• [Task brief]
Please give back word for word the lines below, from the first one through the one with "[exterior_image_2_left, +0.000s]".

• [Extracted data entries]
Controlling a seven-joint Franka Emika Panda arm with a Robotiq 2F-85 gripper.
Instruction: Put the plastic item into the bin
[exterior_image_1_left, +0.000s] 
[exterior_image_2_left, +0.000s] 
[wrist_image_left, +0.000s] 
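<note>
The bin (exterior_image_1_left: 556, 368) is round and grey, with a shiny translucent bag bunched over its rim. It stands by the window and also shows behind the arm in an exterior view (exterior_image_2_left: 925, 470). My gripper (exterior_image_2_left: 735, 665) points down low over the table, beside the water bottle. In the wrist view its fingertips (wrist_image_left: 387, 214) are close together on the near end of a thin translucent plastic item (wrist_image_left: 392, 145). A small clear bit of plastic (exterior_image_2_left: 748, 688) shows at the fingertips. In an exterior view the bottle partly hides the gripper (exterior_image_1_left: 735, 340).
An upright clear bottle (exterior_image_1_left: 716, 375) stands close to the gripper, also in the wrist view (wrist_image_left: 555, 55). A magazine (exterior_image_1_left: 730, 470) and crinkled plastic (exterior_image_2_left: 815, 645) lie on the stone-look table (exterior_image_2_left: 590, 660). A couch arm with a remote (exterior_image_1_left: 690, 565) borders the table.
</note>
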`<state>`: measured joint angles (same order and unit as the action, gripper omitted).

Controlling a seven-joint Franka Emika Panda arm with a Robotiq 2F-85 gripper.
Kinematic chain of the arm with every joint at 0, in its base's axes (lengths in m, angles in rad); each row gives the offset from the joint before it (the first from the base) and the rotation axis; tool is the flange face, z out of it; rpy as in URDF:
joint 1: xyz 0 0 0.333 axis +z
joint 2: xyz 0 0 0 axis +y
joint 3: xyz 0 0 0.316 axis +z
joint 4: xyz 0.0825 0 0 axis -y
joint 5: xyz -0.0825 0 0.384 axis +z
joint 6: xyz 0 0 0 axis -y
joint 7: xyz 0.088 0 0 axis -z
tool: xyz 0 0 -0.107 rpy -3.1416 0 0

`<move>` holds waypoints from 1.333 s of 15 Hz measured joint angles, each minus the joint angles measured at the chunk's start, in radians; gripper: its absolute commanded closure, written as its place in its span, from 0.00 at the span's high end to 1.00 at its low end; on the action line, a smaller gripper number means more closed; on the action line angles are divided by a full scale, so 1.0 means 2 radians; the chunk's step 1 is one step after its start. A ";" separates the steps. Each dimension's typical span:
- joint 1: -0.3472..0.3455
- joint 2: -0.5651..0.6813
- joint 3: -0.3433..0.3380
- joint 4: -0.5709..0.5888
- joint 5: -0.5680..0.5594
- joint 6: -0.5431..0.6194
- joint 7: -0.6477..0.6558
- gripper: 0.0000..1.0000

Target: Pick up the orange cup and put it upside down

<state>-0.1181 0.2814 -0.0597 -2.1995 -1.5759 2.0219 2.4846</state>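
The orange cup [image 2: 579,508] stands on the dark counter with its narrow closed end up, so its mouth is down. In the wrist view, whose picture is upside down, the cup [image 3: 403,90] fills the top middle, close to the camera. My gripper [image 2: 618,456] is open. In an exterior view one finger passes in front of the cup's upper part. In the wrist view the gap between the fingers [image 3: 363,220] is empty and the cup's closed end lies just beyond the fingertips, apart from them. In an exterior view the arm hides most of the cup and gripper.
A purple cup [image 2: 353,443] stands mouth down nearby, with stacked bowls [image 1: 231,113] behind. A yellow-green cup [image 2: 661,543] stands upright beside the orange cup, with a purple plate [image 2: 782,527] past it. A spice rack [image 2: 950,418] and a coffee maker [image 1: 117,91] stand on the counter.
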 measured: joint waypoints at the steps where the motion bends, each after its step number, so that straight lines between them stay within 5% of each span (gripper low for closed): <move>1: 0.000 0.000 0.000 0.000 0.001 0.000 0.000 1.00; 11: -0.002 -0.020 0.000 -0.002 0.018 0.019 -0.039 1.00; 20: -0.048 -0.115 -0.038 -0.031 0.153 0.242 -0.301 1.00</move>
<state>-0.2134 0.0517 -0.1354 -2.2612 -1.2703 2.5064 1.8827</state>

• [Result for this task]
Controlling a seven-joint Franka Emika Panda arm with a Robotiq 2F-85 gripper.
Instruction: Put the plastic item into the bin
[exterior_image_1_left, +0.000s] 
[exterior_image_2_left, +0.000s] 

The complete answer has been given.